Date Assigned: Monday, October 16, 2023

Date Due: Friday, November 3, 2023 at one minute before midnight

Instructions

Do using Rmarkdown. Upload two files to Canvas before the time Canvas says the homework is due

Rmarkdown file

and the corresponding output

cover the basics of Rmarkdown. For the basics of markdown text formatting, see

For further info on Rmarkdown, the source for all of the course notes is always available for seeing how anything in any of the course notes was done.

Assignment

Solve each problem. Explain your reasoning. No credit for answers with no explanation.

3-1

This problem uses the data in Table 4.3 in Agresti, which can be read into R as follows

library(CatDataAnalysis)
data(table_4.3)
names(table_4.3)
## [1] "color"  "spine"  "width"  "satell" "weight" "y"
sapply(table_4.3, class)
##     color     spine     width    satell    weight         y 
## "integer" "integer" "numeric" "integer" "integer" "integer"

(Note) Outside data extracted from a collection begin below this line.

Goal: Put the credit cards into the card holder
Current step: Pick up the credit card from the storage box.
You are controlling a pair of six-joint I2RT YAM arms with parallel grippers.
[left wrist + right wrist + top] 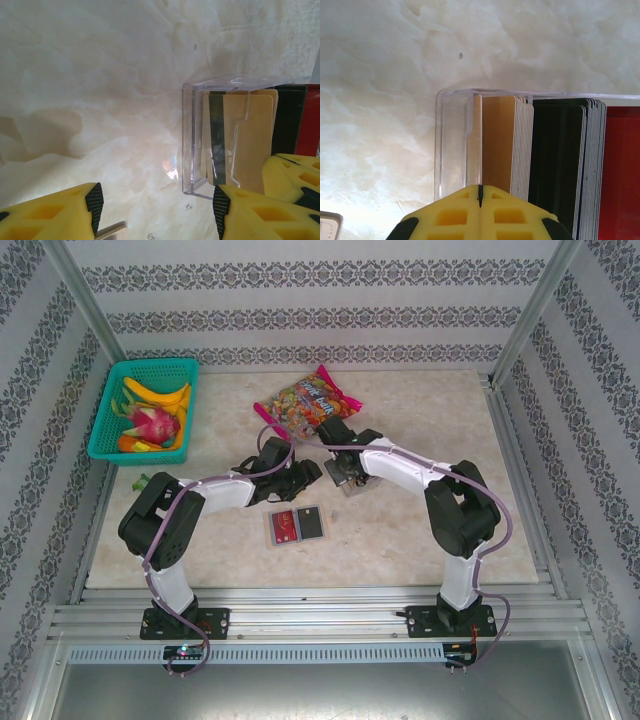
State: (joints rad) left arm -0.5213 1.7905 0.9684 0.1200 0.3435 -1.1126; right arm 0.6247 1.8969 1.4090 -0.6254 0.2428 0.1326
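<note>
Right claw (480, 192), pinched together, hides the tan cards' (497, 140) lower ends in the clear rack (451, 140); left claw (156, 202) gapes wide.

You see left gripper (156, 212) low in frame, yellow fingers (50, 215) spread wide, only pale marbled table (100, 100) between them. Clear rack (187, 140) stands at right, just beyond right-hand finger. Tan cards (255, 140) upright inside it, one showing dark stripe. Black cards (287, 120) beside them, red card (311, 120) at frame edge. Second yellow piece (295, 172) overlaps black cards' lower end. Small pale corner (112, 231) at bottom edge, too cropped for you to identify.
</note>
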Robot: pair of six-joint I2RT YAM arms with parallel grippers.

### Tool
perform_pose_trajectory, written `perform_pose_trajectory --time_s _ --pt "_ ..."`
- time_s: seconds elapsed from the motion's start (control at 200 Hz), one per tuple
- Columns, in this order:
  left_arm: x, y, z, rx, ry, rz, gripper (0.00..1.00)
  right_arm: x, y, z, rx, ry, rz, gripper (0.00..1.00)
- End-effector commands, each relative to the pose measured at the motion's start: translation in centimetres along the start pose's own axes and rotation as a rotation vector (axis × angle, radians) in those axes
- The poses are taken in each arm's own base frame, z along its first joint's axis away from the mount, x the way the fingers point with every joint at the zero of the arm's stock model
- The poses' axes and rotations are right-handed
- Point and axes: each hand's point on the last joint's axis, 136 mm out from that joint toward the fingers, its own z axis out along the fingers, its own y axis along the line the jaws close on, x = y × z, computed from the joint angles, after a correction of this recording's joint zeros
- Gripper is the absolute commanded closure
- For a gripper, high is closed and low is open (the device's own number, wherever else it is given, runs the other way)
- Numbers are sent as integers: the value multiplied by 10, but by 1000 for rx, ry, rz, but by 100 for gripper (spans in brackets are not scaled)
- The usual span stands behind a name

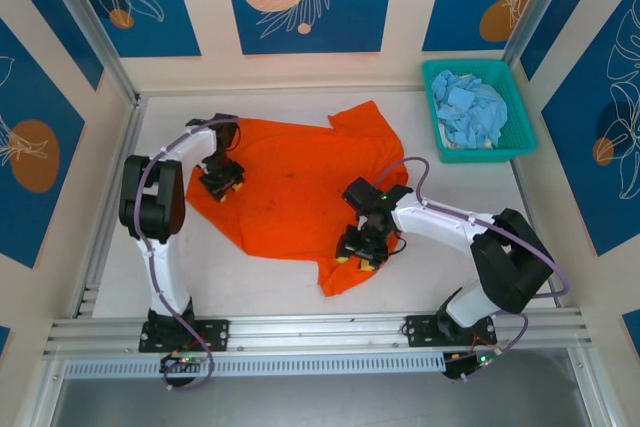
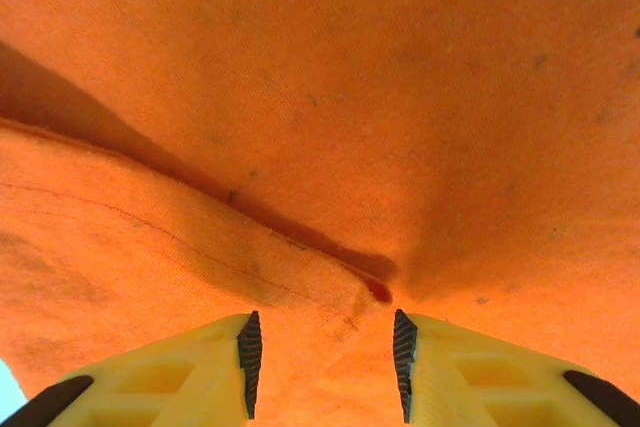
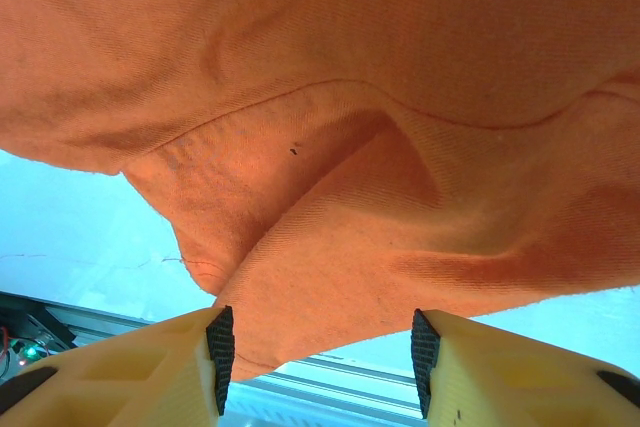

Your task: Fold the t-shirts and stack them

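Orange t-shirt (image 1: 290, 187) lies spread across the middle of the worktop (image 1: 440, 272). The left tool (image 1: 220, 185) rests on its far left part, jaws partly open astride a crease. The right tool (image 1: 358, 252) is at the near right hem, jaws half apart with cloth between them; whether it pinches, I cannot tell. Pale blue t-shirts (image 1: 468, 112) sit crumpled in the teal basket (image 1: 522, 97), far right.

White table (image 1: 450, 277), and one orange shirt (image 1: 290, 187) sprawls rumpled across its middle, spread from the left side to a hem trailing near, right of centre. Far right corner: a teal basket (image 1: 522, 137), near the shirt's far sleeve.
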Motion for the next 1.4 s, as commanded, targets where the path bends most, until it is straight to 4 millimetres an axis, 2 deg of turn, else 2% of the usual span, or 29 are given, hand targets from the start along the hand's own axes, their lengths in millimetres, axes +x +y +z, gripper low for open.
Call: perform_pose_trajectory --time_s 0.0,0.205,0.4,0.495,0.625,0.83,0.96,1.1,1.28,1.395 --pt "0 -11 0 21 8 -5 61 5 1 2 -1 15 3 47" --pt "-2 -15 2 23 11 -3 67 7 4 5 2 23 -10 48" --pt "-2 -13 2 11 11 3 80 9 4 7 12 32 -19 49" --pt "-2 -11 2 6 10 6 83 12 3 8 14 37 -26 49" --pt "0 -9 2 0 12 8 87 20 3 9 -7 51 -54 48" --pt "1 -7 -2 -1 11 14 100 38 5 9 -76 80 -120 46" --pt "2 -5 -15 17 -3 31 100 51 1 14 -113 112 -137 44" --pt "3 3 -36 32 -42 69 100 56 -7 23 -109 129 -118 44" --pt "9 13 -59 66 -75 120 100 47 -11 34 -64 115 -101 47" --pt "16 24 -68 73 -89 148 100 36 -16 39 -11 85 -77 56"
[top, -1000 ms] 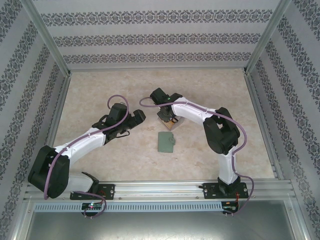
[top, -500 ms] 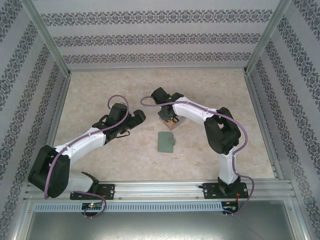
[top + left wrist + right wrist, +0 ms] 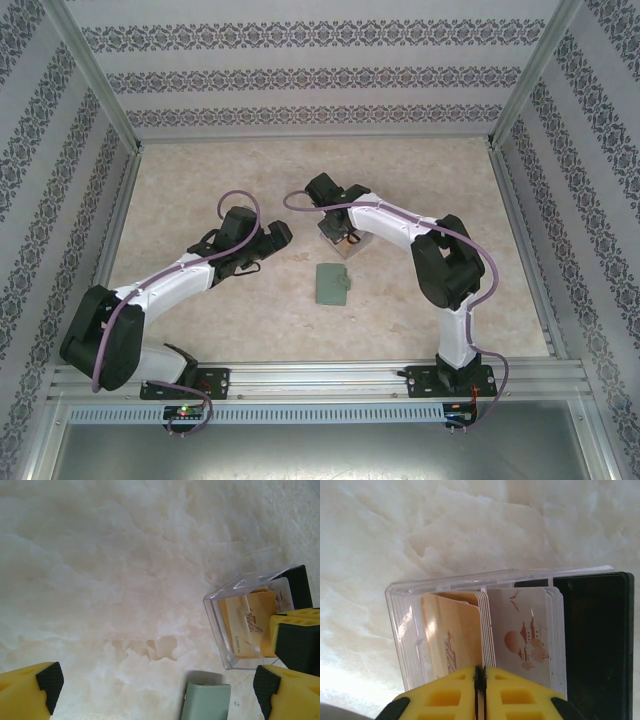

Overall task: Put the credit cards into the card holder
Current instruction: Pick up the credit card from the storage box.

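Card pick-up at the clear box, seen from above and from both wrists.
We see the right claw set over the clear box, its yellow fingers pressed together to a hairline seam right at the near edge of the credit cards; whether a card sits in that seam we cannot tell. The cards stand packed in the box, orange ones on the left, pale printed ones in the middle and black ones on the right in the right wrist view. The card holder lies flat on the table, near the box on the side towards the arm bases and apart from it. The left claw hovers to the left of the box with its jaws spread wide, holding nothing.
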Robot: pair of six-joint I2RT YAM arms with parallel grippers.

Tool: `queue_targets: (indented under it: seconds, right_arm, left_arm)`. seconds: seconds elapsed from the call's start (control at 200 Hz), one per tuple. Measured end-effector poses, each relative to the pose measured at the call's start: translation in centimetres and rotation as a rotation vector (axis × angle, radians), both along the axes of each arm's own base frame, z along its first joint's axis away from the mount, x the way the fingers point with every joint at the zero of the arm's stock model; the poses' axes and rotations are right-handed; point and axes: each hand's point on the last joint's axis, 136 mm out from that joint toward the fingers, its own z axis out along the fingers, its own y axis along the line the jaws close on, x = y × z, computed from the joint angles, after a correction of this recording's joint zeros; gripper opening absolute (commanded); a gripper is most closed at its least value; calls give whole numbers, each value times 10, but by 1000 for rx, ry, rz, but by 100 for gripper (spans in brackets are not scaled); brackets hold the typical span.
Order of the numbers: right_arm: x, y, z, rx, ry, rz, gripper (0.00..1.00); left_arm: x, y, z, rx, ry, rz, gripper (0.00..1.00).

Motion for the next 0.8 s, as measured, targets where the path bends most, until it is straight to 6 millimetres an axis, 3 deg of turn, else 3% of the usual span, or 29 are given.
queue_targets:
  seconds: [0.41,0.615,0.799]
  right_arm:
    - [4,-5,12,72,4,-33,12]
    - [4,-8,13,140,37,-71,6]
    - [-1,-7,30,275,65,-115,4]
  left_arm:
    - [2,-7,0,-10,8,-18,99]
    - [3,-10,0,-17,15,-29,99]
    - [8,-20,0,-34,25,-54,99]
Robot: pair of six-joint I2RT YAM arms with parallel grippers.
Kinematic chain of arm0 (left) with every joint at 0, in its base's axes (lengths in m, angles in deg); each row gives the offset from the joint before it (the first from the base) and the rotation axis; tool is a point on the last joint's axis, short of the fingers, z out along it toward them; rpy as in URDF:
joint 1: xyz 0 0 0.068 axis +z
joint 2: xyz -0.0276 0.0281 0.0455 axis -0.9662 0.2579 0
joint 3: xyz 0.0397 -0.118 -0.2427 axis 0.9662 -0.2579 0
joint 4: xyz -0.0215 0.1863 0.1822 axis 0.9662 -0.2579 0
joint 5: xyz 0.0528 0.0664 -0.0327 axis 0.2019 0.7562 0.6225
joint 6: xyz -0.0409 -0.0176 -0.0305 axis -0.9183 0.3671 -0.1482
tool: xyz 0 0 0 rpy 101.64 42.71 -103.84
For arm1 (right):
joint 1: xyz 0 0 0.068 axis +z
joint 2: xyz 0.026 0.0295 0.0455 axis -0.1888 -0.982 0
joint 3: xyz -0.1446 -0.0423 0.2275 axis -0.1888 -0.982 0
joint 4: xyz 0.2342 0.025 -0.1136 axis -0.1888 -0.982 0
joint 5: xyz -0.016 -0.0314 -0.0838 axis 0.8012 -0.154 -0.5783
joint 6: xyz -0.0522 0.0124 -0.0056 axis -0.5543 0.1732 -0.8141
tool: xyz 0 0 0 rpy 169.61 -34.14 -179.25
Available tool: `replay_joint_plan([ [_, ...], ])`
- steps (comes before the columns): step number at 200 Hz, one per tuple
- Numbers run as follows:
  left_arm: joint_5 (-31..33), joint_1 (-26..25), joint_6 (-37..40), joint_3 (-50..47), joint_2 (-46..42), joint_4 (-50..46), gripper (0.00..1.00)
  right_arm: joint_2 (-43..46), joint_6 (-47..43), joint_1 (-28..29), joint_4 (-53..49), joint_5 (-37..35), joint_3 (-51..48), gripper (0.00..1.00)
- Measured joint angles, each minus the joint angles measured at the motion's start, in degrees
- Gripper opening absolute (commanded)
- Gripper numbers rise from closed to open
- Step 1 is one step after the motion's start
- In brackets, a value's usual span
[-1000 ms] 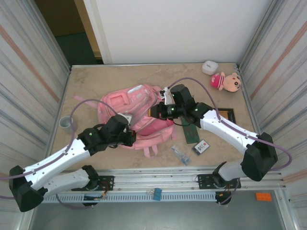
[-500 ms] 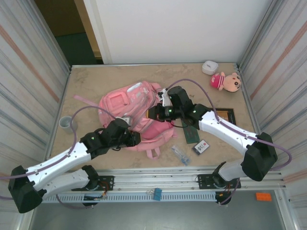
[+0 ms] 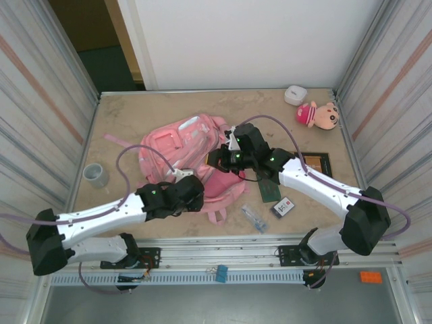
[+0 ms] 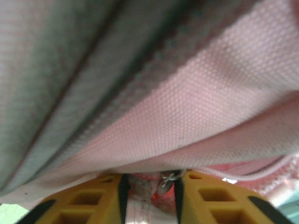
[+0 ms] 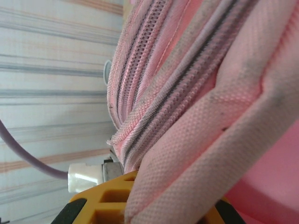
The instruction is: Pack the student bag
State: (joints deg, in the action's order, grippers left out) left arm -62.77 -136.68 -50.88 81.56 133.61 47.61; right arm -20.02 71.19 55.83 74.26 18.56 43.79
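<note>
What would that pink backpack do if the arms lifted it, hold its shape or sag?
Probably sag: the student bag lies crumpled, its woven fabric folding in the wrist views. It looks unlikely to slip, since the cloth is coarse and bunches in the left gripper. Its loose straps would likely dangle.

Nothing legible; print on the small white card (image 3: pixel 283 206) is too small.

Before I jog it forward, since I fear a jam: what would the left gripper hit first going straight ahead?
The student bag: the left gripper has its pink fabric between the fingers, and the bag's folds stand directly ahead, seemingly touching.
</note>
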Motion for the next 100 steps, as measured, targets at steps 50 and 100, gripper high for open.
replay_joint_plan([
  [50,0.31,0.20,-1.73,-0.17,-1.14,0.81,0.00,0.50,0.42,0.02,0.15,-1.31,-0.37,0.00],
  [100,-10.49,7.30,-4.98,-11.02,-11.93,12.33,0.00,0.81,-4.28,0.04,0.11,-1.51,-2.12,0.00],
])
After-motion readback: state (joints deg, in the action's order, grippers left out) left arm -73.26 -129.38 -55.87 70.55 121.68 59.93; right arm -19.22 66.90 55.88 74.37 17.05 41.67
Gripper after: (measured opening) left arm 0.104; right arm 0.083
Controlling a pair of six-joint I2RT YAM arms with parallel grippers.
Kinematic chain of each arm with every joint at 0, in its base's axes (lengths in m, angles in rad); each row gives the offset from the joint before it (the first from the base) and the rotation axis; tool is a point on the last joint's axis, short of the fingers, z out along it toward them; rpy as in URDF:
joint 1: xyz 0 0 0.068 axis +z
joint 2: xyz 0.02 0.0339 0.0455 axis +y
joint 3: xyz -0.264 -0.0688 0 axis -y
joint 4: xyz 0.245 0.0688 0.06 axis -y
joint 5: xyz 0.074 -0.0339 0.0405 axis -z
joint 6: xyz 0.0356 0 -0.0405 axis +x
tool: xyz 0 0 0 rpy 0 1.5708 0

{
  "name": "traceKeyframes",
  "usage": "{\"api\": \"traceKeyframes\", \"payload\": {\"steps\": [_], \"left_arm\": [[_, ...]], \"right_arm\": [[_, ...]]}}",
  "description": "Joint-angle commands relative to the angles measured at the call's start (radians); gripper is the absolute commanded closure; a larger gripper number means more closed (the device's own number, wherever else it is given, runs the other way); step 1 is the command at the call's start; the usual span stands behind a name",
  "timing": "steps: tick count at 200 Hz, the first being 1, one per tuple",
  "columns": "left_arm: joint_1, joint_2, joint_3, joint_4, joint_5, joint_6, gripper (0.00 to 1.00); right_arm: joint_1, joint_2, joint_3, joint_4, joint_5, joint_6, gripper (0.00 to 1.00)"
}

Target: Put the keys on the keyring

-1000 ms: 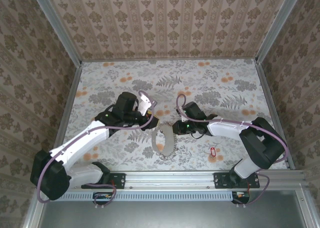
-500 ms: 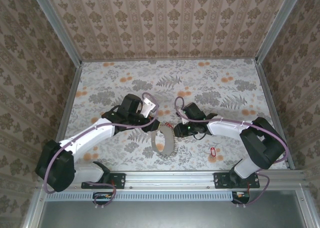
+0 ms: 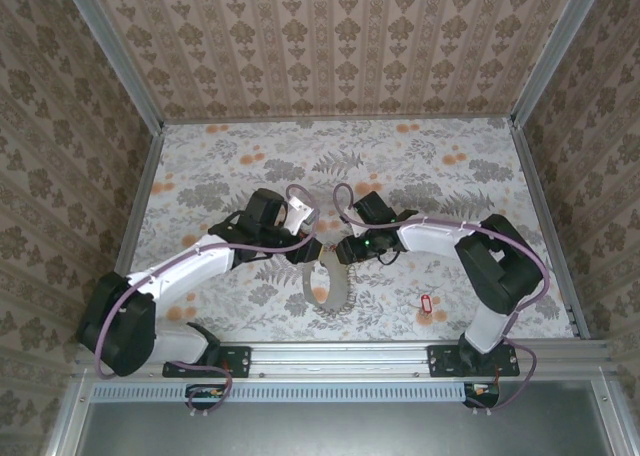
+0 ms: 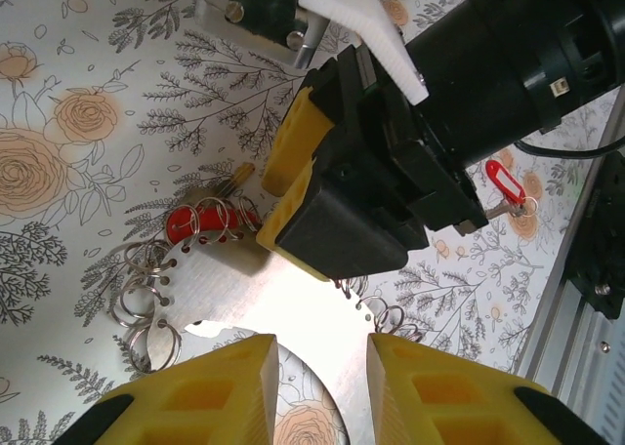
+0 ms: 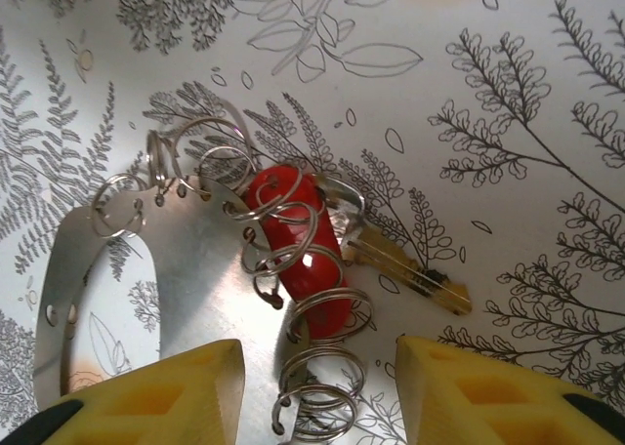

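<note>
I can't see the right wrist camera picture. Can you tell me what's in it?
A small key with a red head and a gold blade lies among thin wire rings on a shiny metal keyring band, all on a flowery table. Two yellow fingers of the right gripper poke in from the bottom, spread apart.

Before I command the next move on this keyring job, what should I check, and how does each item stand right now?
1. Load in the right gripper: fingers apart, nothing between them. Ok.
2. The red-headed key lies among the split rings of the keyring; whether it is threaded: cannot tell.
3. The red-tagged key lies loose on the table, apart from the keyring. Not ok.
4. Hold by the left gripper: fingers apart over the plate, no grip visible. Not ok.
5. Clearance between grippers: very close together. Cannot tell.
</note>
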Motion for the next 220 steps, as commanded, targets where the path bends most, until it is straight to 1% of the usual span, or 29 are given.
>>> {"api": "traceKeyframes", "payload": {"steps": [1, 53, 99, 106, 132, 190, 220], "left_arm": [[0.008, 0.016, -0.014, 0.037, 0.039, -0.034, 0.69], [0.010, 0.044, -0.086, 0.110, 0.080, -0.102, 0.69], [0.025, 0.074, -0.116, 0.162, 0.081, -0.149, 0.71], [0.027, 0.076, -0.118, 0.165, 0.110, -0.151, 0.72], [0.030, 0.091, -0.123, 0.166, 0.113, -0.157, 0.72], [0.031, 0.098, -0.123, 0.176, 0.116, -0.165, 0.73], [0.031, 0.098, -0.123, 0.177, 0.118, -0.166, 0.73]], "right_arm": [[-0.004, 0.027, 0.033, -0.029, -0.045, -0.027, 0.52], [-0.006, 0.031, 0.018, -0.011, -0.146, -0.024, 0.51], [-0.005, 0.004, -0.007, -0.015, -0.184, -0.031, 0.54], [-0.006, 0.000, -0.010, -0.016, -0.186, -0.031, 0.55], [-0.006, -0.012, -0.024, -0.022, -0.183, -0.032, 0.58], [-0.006, -0.051, -0.063, -0.041, -0.168, -0.035, 0.61], [-0.006, -0.060, -0.072, -0.048, -0.160, -0.036, 0.65]]}}
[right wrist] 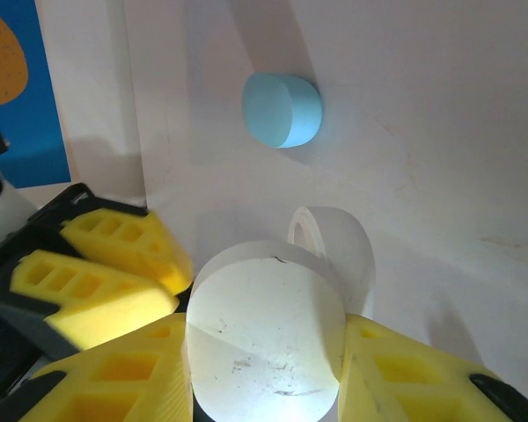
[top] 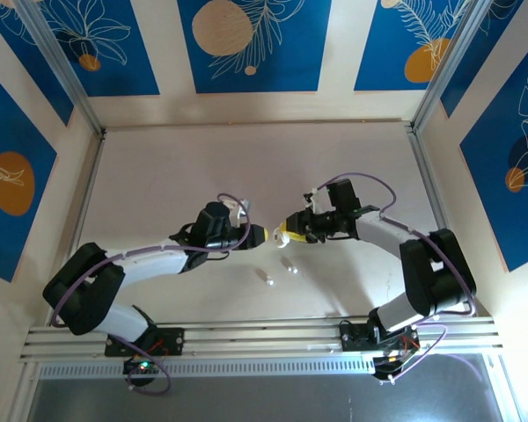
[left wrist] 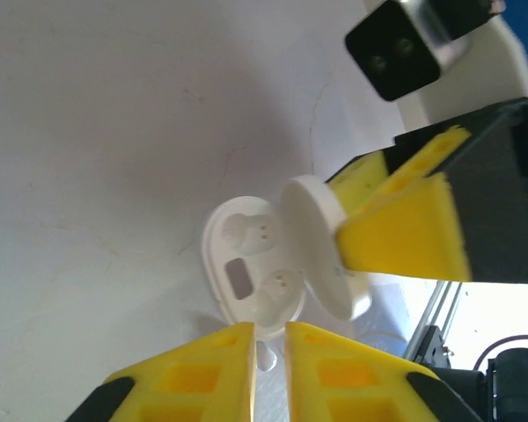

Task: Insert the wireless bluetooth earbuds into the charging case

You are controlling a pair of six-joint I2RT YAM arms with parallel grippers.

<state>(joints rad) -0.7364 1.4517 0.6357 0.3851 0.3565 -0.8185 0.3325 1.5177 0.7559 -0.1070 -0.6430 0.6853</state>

This assumes you have R package CatDataAnalysis installed on your computer, which is a CRAN package installed in the usual way

install.packages("CatDataAnalysis")

done at the R command line or by mousing around in menus in your favorite R app.

Note that the table caption for Table 4.3 in Agresti makes it clear that the variables color and spine are categorical, not (as R has them at this point) "integer". So we have to deal with that.

The response is satell, a count variable. Do a Poisson regression of satell on the other variables not including y, which apparently isn’t part of the original data. Unlike the analysis recommended by Agresti in Section 4.3.2, use the default log link for the Poisson model (thus making the model being used an exponential family).

  1. Test whether any of the terms in the model can be dropped. use any one of Wald, Wilks, Rao for all the tests, your choice. (Do not do more than one of these. Pick one and use it.) Report the \(P\)-value for each test. What model do these tests suggest we use?

  2. Do a test of the submodel these tests suggest versus the original model with all predictors. What does this test say?

3-2

Do a Bayesian analysis of the model for these data specified by the formula

satell ~ 0 + color + weight

(when color has been converted to a factor). This gets everybody on the same page to start.

Since the MLE regression coefficients (canonical linear submodel canonical parameters) are of very different sizes, it may help to use a vector (or even a matrix) scale parameter. When doing MCMC with the R function metrop in the CRAN package mcmc, which is what was used for the Bayes examples, the following are things to do (TTD). Scale proportional to standard deviation componentwise, that is,

foo <- sqrt(diag(var(mout$batch)))

where mout is the result of a call to metrop that had blen = 1 (no batching), and use scale proportional to foo for future runs. Scale proportional to matrix square root of (approximate) posterior variance matrix, that is,

foo <- var(mout$batch)
bar <- eigen(foo, symmetric = TRUE)
baz <- bar$vectors %*% diag(sqrt(bar$values)) %*% t(bar$vectors)
# check that this is indeed matrix square root
all.equal(foo, baz %*% baz)

where mout is the result of a call to metrop that had blen = 1 (no batching), and use scale proportional to baz for future runs.

The log likelihood for Poisson regression is written out explicitly in a section at the end of the notes for Agresti Chapter 4. Use the conjugate prior distribution having log unnormalized probability density function that looks like the log likelihood \[ \sum_{i \in I} \left[ \eta_i \theta_i - \nu e^{\theta_i} \right] \] where \(\eta_i\) are the components of a vector hyperparameter \(\eta\) and \(\nu\) is a scalar hyperparameter. So everybody uses the same prior, choose \(\eta_i = 1 / 2\) for all \(i\) and \(\nu = 1 / 2\).

Note: Since the above is a log PDF we have already taken the logs that R function metrop wants. We use Bayes’ rule in the form \[ \text{log unnormalized posterior} = \text{log likelihood} + \text{log unnormalized prior} \] As we will eventually see (Notes on Conjugate Prior Distributions for Exponential Family Models) this is a proper prior distribution.

  1. Produce estimates of the posterior means of each of the parameters with Monte Carlo standard errors. Use long enough batches so there is no statistically significant autocorrelation of batch means. Base your estimate on a run that takes at least one minute of computing time. If mout is the result of a call to metrop, then mout$time is the amount of time it took.

  2. Figure out how much longer the run would have to be for the Monte Carlo standard errors to be less than 0.01 of the quantities being estimated. And the same except for 0.001.

  3. Make a plot of the posterior PDF for the parameter named weight.